Endia also evaluated the Criminal Justice team’s grantmaking strategy, specifically when it comes to their racial equity approach. I can look at a mission statement of an organization and it says something about racial justice, but how do we know that they’re actually doing the work? Instead, I looked at the researchers on the project, if they had a past in racial justice work, as well as the projects the organization works on and the specific projects we are funding. Looking at these characteristics needs to be a part of our grantmaking making process.” 

Cynthia Guerrero 

To call Cynthia compassionate would be an understatement. She is constantly looking at ways she can be of service to others. She is intelligent, helpful, and has a knack for bringing out the best in people. Adding Cynthia to any team can transform a functional team into a highly effective one.

Cynthia joined Arnold Ventures as a recent graduate from Denison University, where she majored in anthropology and sociology with a concentration in Latin American and Caribbean studies. During her time at AV, she worked with the Advocacy team on a range of issue areas: She completed a literature review on higher education loan programs, performed a landscape assessment of police accountability programs, and tracked bills on policing and reintegration.

Getting to work with various types of research has solidified my desire to want to work towards a research career. Reading what we’ve done and talking with grantees gave me a sense that this is the type of work I want to continue doing — especially when it comes to advancing social justice causes.”

After Cynthia leaves AV, she looks forward to pursuing her Fulbright. She will teach English in Peru in addition to a long-term research project.

Maria Paredes

Maria’s careful and considerate approach to everything she does makes for thoughtful outcomes. No matter the size of the project, Maria is the type of person to work meticulously to ensure the details are just right. 

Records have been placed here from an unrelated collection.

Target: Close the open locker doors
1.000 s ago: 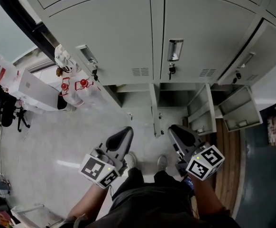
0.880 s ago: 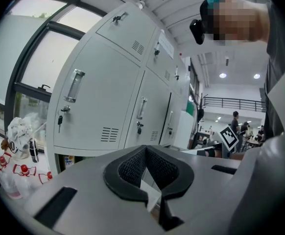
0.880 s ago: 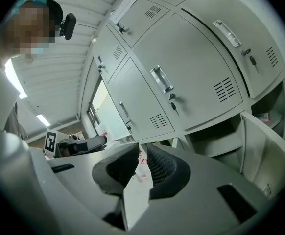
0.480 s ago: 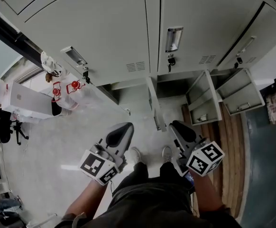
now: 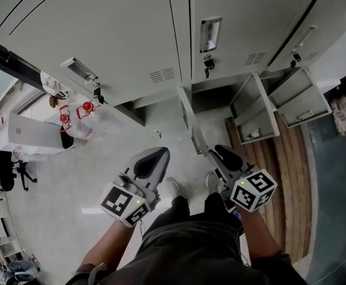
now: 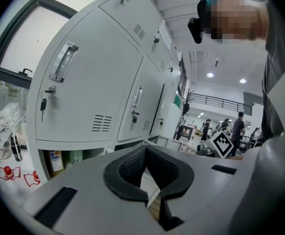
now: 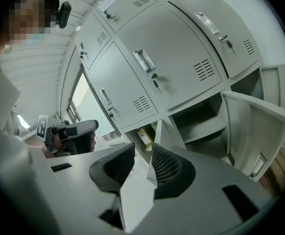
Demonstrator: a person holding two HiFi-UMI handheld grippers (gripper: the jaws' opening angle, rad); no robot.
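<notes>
Grey lockers [image 5: 131,34] fill the far side. Four bottom-row doors stand open: left door [image 5: 125,119], middle door [image 5: 188,120] edge-on, then inner right door [image 5: 253,114] and outer right door [image 5: 299,100] over wooden floor [image 5: 286,165].

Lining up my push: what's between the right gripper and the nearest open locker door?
Only bare floor separates the right gripper from the open locker door; the head view shows it.

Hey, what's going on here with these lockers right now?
A person stands facing a bank of grey lockers, with a gripper in each hand held low. Several bottom-row doors hang open, and neither gripper touches one. The left gripper is shut and empty. The right gripper has just been opening its jaws, with nothing between them.
</notes>
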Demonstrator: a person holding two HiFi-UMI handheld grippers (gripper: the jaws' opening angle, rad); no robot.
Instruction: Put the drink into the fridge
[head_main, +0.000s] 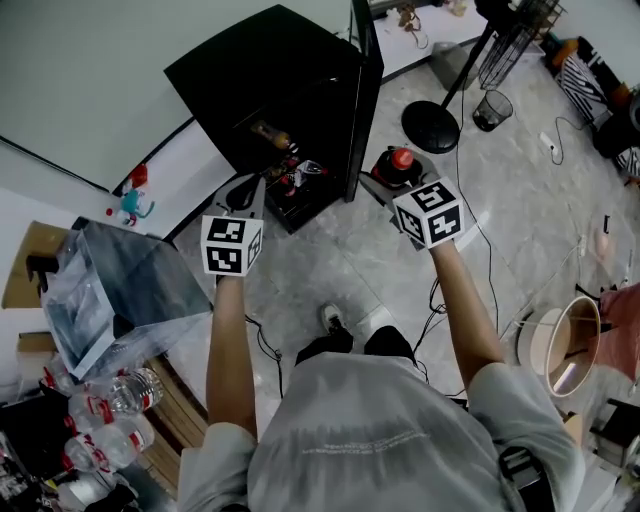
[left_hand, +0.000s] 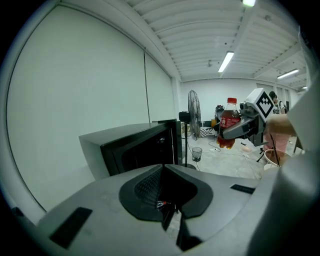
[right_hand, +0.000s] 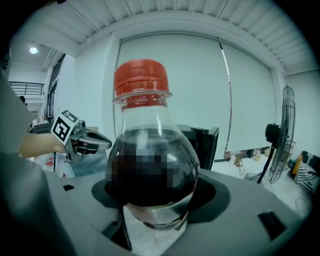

Maria joined the Legal and Grants team at Arnold Ventures from Georgetown, where she is majoring in international politics with a focus on foreign policy and policy processing and minoring in environmental studies. After graduating, Maria plans to go to law school and become an attorney while keeping her focus on what matters most to her — creating equitable conditions for low-income communities of color. 

Her work at AV centered on making the grantmaking process more efficient and useful for both AV and the grantees. She analyzed several grants and nearly 1,000 amendments to understand where AV can improve its grantmaking process to help develop grant agreements and maximize both the grantor and grantees’ ability to work through a project from start to finish. She also compared AV’s grantmaking process to other institutions to develop a grantmaking framework that prioritizes racial equity. 

Racial equity needs to constantly be a priority at every level of the private, public and nonprofit sectors in order for meaningful change to happen. People must lead with their words and actions for change to be initiated.”

Emily Ramirez

Emily’s effortlessly charismatic and genial nature lends itself to comforting conversations. Her deep sense of altruism drives her to optimistically yet pragmatically seek ways to improve the lives of others. 

Emily joined Arnold Ventures after finishing her second year at Harvard University, where she is pursuing a degree in sociology with a minor in ethnicity, migration, and rights. As an unapologetically proud Houstonian, Emily has always been fascinated by the diversity of the people of Houston. 

This summer, Emily worked with the New Programs team, where she helped refine the framework they use to explore new areas. One area she investigated was the use of Individual Taxpayer Identification Number (ITIN) lending as a way for undocumented immigrants to access home, business, or auto loans. 

From what we know about undocumented immigrants in the United States, they stay for a long time. They often have children and establish roots here. Making sure they have ways to finance mortgages and business loans is really important,” said Emily.